TASK DETAILS: Pictures in the records below must be left out. Return exactly the lines from the line with "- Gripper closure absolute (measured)" to the line with "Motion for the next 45", both included.

Stored entries:
----

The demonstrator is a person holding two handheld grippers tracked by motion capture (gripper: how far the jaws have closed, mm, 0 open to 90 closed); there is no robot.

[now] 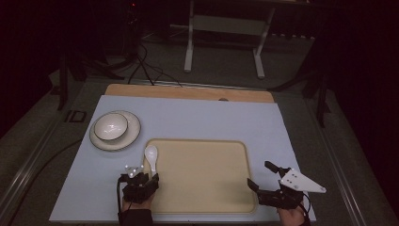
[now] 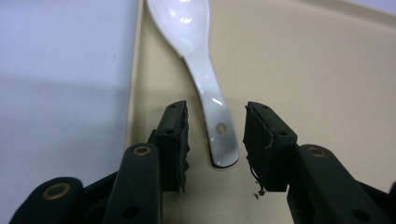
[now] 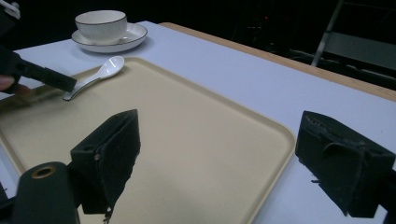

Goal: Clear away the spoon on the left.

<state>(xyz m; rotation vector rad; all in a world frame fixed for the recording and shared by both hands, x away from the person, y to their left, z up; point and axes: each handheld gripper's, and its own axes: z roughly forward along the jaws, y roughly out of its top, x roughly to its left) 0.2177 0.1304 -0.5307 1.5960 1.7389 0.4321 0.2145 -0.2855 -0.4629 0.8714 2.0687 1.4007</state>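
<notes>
Nearest us, at the front edge of the table [image 1: 197, 115], we hold the left tool [image 1: 151, 178] w/ its jaws parted, pointing at the handle end of a white spoon [image 1: 151, 157]. In the left gripper view the spoon [image 2: 198, 70] handle lies between the two pads [image 2: 175, 140], untouched on either side; nothing is gripped. The spoon rests inside the beige tray [image 1: 221, 188], right by the tray's left rim, bowl end pointing away from us.

On the other side, the right tool [image 1: 260, 175] hovers at the tray's front right corner, jaws spread wide & empty. From the right gripper view one pad [image 3: 109, 154] sits over the tray [image 3: 205, 149], the other pad over the pale blue table top [image 3: 224, 65] just outside the rim. That view also catches the spoon [image 3: 95, 74] across the tray, w/ the left tool's jaw tip beside its handle.

Farther back & left of the tray, a white bowl [image 1: 111, 126] sits on a white plate [image 1: 131, 137], both w/ thin dark rims, well apart from the spoon. Same pair shows at upper left in the right gripper view: bowl [image 3: 101, 23], plate [image 3: 133, 37].

Beyond that, a wooden strip [image 1: 188, 92] runs along the table's far edge, then dark floor w/ cables and a white stand frame [image 1: 226, 28].
</notes>
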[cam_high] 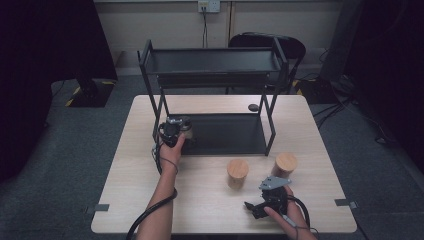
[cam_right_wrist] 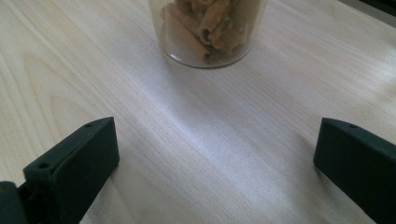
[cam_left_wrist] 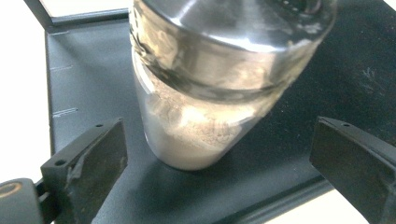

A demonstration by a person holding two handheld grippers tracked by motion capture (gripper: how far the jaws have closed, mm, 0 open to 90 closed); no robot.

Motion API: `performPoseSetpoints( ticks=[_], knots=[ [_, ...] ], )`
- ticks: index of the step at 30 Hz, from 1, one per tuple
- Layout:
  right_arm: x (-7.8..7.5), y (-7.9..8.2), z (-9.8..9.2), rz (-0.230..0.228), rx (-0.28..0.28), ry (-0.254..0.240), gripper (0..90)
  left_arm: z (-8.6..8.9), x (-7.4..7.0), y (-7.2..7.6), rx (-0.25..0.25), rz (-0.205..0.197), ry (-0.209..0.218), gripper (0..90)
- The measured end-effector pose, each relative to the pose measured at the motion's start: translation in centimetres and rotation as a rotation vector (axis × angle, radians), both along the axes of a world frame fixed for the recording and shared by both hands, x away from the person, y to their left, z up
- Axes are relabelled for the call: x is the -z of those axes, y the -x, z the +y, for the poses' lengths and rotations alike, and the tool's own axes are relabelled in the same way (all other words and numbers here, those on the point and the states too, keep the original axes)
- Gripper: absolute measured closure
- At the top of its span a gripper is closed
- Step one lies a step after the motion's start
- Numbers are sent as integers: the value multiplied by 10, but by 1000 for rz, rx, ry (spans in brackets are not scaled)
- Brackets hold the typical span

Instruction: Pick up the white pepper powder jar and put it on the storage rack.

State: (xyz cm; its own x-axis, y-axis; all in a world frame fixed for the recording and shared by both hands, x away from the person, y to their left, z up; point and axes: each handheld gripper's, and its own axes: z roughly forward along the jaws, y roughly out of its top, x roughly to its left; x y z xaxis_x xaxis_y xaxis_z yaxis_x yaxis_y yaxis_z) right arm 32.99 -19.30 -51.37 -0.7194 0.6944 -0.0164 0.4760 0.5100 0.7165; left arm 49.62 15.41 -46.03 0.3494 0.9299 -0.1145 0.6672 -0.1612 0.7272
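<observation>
Left gripper [cam_high: 181,131] at centre-left, jaws spread wide either side of the powder jar [cam_left_wrist: 210,88], not pinching it; jar stands on rack's lower shelf [cam_left_wrist: 327,70]. Right gripper [cam_high: 256,207] lower right, released, pasta jar [cam_right_wrist: 208,30] ahead on surface [cam_right_wrist: 196,140].

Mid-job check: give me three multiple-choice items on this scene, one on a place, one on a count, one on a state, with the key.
1. Where does the powder jar stand?
A. on the rack's lower shelf
B. on the rack's top shelf
C. on the floor

2. How many wooden-lidded jars stand on the table?
A. one
B. two
C. four

3. How is the left gripper?
A. clamped on the jar
B. open, jaws clear of the jar
C. shut on nothing

Key: 1 A, the left gripper view shows the jar on the dark tray at table level. 2 B, one jar and another stand in front of the rack. 3 B, gaps show on both sides.
</observation>
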Motion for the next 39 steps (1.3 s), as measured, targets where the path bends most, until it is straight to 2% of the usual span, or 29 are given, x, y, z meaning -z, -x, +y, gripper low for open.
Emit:
performPoseSetpoints(
  ticks=[25,39],
  knots=[
    [0,0,0,0,0,0,0,-3,3,14,49,-5,29,41],
    [0,0,0,0,0,0,0,-5,0,23,80,-22,49,37]
  ],
)
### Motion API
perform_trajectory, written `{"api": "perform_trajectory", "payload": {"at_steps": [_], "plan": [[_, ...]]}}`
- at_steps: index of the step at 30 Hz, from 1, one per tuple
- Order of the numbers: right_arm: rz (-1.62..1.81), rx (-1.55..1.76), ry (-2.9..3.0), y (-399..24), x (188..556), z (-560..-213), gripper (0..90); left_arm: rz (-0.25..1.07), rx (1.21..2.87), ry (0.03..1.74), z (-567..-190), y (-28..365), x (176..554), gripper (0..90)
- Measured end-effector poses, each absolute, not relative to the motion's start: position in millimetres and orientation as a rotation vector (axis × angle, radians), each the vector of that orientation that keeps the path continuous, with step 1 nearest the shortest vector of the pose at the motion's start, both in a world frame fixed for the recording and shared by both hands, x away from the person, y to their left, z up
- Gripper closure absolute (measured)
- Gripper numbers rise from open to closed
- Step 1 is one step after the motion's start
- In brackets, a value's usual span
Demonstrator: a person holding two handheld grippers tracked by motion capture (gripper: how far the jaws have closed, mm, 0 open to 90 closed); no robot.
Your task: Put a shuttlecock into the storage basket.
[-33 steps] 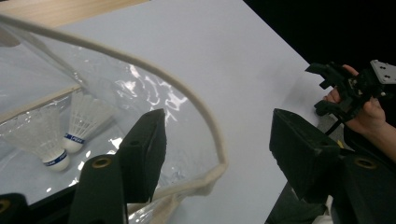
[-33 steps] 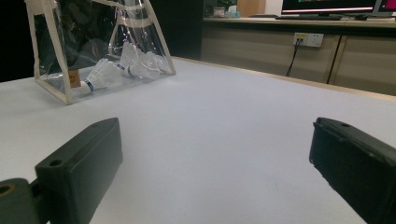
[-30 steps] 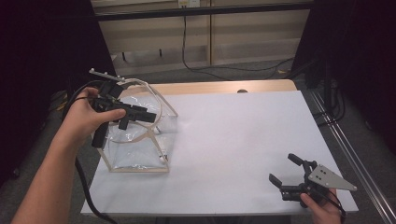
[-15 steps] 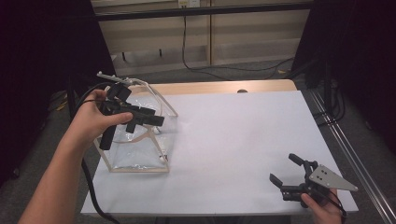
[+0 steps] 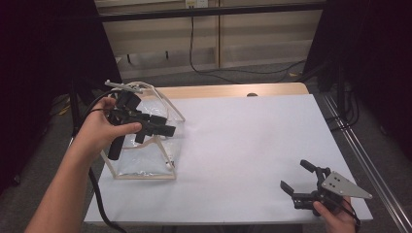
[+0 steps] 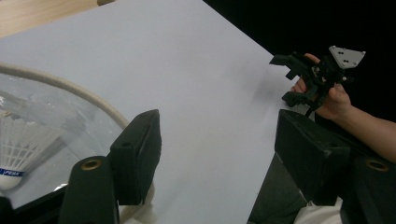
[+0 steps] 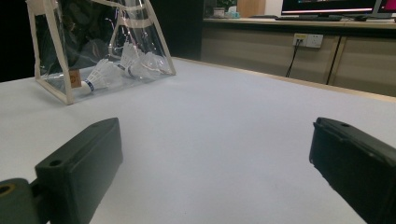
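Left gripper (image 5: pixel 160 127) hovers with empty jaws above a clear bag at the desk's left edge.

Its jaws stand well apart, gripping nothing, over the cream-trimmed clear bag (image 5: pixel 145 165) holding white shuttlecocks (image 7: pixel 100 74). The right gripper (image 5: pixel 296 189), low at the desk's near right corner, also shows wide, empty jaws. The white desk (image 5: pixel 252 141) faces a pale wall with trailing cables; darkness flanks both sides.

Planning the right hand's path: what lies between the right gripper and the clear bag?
Nothing: in the right gripper view, bare white table runs from the right gripper to the clear bag.
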State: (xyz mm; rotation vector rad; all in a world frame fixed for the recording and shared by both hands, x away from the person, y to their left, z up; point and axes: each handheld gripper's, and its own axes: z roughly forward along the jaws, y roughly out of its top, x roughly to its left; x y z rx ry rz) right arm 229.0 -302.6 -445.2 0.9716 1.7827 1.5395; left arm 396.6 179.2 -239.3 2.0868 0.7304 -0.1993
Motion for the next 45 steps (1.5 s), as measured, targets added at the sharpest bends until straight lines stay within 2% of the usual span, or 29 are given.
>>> {"api": "perform_trajectory", "payload": {"at_steps": [25,45], "plan": [[1.542,0.976,1.786,-302,229,-446,2.4,-0.206,2.089,0.619,-269,164,375,27.0],[1.542,0.974,1.788,-302,229,-446,2.4,-0.215,2.082,0.588,-285,160,366,26.8]]}}
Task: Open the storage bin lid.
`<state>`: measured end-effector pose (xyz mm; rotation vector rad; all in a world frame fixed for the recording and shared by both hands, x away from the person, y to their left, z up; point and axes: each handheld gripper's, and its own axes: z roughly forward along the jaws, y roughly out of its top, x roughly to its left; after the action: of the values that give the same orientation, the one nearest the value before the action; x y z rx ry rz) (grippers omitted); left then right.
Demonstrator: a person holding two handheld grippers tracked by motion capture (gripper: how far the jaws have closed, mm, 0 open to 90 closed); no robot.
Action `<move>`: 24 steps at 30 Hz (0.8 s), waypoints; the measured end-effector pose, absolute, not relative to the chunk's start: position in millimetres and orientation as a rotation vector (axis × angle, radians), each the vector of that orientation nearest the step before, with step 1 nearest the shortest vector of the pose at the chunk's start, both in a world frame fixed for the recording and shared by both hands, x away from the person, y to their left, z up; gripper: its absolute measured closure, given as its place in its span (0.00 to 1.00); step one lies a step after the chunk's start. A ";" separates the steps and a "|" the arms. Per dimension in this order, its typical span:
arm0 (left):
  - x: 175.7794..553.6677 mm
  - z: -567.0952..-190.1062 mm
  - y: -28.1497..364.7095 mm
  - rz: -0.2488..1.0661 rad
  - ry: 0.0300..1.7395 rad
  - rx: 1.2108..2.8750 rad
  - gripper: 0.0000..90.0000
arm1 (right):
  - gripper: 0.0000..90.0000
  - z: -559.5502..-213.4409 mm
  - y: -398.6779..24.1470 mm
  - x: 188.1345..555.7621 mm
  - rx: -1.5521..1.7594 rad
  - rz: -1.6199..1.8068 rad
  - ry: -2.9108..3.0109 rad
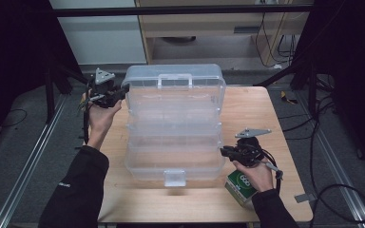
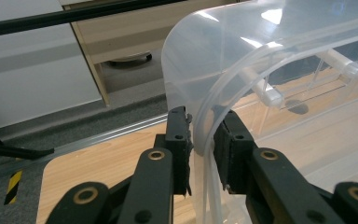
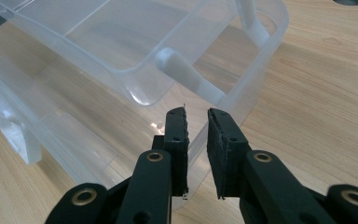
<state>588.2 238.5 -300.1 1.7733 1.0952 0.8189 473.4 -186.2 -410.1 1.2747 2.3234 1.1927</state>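
Clear plastic tiered storage box (image 1: 173,126) stands mid-counter, fanned open in stepped trays. Long axis of the spread runs from the person's edge away toward the far edge; each tray's own length lies crosswise. Top lid section with carry handle (image 1: 175,80) sits at the far end, white latch (image 1: 175,178) at the near end, facing the person.

Left tongs (image 1: 123,90) at the box's far-left corner. Left gripper view: curved rim of the lid section (image 2: 205,116) passes between the two pads; the left pad touches the rim, the right pad stands a sliver off it or just touching, cannot tell which. Gap narrow, no firm clamp visible.

Right tongs (image 1: 224,152) at the box's near-right side. Right gripper view: jaws narrow, a thin edge of a lower tray wall (image 3: 193,144) runs between the pads; whether they press it, cannot tell.

High view gives the whole stepped layout and both hands; the gripper views give pad-to-rim contact, which the high view cannot resolve. Right gripper view also shows a white hinge arm (image 3: 191,77) linking trays.

Wooden counter (image 1: 266,114) under all. Green-and-white carton (image 1: 240,187) at the near-right, beneath the right hand (image 1: 254,173).
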 end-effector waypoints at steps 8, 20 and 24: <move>601.7 -300.1 237.4 0.813 1.107 1.785 0.85 | 0.87 -410.2 -186.0 473.2 1.270 1.191 2.324; 622.3 -303.1 234.0 0.815 1.135 1.792 0.85 | 0.86 -410.2 -186.4 473.7 1.276 1.197 2.327; 629.3 -305.5 233.6 0.810 1.141 1.792 0.85 | 0.86 -410.2 -186.6 473.7 1.278 1.195 2.327</move>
<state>629.3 233.6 -305.5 1.7919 1.1410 0.8104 473.7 -186.6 -410.2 1.2775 2.3270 1.1953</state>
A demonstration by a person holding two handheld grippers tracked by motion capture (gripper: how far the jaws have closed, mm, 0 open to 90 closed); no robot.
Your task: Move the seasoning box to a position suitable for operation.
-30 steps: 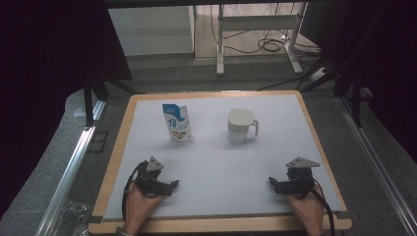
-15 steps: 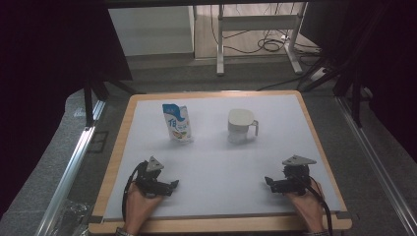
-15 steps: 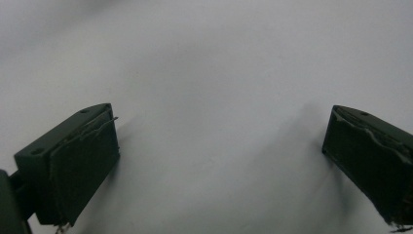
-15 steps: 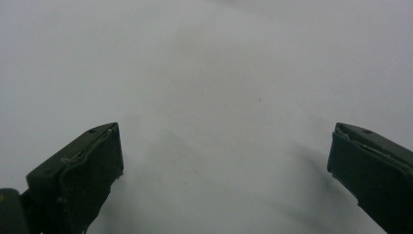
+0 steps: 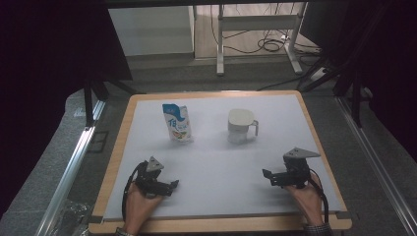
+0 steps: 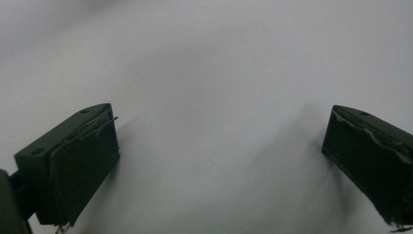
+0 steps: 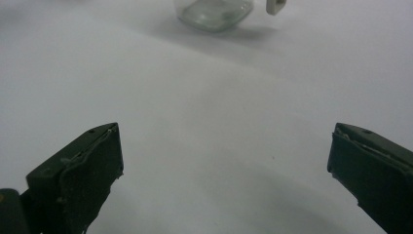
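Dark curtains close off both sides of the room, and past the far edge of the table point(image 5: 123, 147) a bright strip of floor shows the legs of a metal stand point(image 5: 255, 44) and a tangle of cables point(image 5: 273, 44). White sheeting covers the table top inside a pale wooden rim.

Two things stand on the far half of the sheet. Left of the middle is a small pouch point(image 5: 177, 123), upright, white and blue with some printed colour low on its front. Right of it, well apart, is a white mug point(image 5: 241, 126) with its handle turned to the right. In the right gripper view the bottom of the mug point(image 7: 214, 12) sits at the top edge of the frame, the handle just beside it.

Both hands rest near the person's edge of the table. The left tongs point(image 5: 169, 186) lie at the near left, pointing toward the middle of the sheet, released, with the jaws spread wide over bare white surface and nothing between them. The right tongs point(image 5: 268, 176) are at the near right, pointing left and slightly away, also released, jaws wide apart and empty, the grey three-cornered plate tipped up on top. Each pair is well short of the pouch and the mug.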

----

ANSWER:
- Gripper closure absolute (measured)
- Gripper numbers rise from open to closed
- Step 1 is one step after the motion's start
- In brackets, a value's usual span
Demonstrator: a person holding two handheld grippers tracked by motion capture (gripper: how far the jaws have closed, mm, 0 open to 90 closed); no robot.
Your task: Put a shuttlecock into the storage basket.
[-33 steps] 
[-33 steps] 
[-30 steps] 
[-15 steps] 
[+0 steps] 
[+0 steps] 
[+0 steps] 
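Left gripper (image 5: pixel 160 127) hovers with empty jaws above a clear bag at the desk's left edge.

Its jaws stand well apart, gripping nothing, over the cream-trimmed clear bag (image 5: pixel 145 165) holding white shuttlecocks (image 7: pixel 100 74). The right gripper (image 5: pixel 296 189), low at the desk's near right corner, also shows wide, empty jaws. The white desk (image 5: pixel 252 141) faces a pale wall with trailing cables; darkness flanks both sides.

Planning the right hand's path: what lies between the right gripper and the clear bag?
Nothing: in the right gripper view, bare white table runs from the right gripper to the clear bag.
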State: (xyz mm; rotation vector rad; all in a world frame fixed for the recording and shared by both hands, x away from the person, y to their left, z up; point and axes: each handheld gripper's, and its own axes: z roughly forward along the jaws, y roughly out of its top, x roughly to its left; x y z rx ry rz) right arm 229.0 -302.6 -445.2 0.9716 1.7827 1.5395; left arm 396.6 179.2 -239.3 2.0868 0.7304 -0.1993
Motion for the next 45 steps (1.5 s), as measured, targets added at the sharpest bends until straight lines stay within 2% of the usual span, or 29 are given.

No more output is needed here.